What you will do ▸
Using the material below, count the lines that contain the word "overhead" and report the number only.

•••••

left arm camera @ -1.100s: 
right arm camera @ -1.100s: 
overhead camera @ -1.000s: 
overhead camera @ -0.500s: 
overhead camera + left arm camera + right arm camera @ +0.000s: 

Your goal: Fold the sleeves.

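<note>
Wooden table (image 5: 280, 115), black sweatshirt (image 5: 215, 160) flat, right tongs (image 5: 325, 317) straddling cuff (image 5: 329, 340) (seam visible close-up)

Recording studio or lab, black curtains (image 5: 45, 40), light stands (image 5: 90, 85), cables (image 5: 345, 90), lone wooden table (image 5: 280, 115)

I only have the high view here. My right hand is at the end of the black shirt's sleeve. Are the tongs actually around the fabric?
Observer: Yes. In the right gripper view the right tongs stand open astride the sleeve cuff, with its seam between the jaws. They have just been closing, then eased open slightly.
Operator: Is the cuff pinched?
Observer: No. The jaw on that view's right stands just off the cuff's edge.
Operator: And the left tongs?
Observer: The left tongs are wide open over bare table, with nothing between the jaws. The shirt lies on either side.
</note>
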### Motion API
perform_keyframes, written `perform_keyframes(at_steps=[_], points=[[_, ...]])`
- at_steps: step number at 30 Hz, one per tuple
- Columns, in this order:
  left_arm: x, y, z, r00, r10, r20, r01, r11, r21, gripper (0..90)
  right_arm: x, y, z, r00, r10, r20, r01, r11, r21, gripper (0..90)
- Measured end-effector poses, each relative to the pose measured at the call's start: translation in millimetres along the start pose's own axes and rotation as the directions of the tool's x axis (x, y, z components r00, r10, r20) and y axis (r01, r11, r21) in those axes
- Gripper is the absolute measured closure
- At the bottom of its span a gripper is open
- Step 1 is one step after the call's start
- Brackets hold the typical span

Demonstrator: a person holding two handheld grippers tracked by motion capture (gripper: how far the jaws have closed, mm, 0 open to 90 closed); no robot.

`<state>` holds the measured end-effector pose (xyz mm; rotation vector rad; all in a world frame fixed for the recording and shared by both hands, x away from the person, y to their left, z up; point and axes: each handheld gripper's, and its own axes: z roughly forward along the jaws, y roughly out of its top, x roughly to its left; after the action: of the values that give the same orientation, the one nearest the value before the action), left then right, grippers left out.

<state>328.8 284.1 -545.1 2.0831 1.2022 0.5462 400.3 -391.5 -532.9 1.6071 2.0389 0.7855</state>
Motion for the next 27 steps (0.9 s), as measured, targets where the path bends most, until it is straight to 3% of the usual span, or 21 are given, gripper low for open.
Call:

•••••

Response ▸
3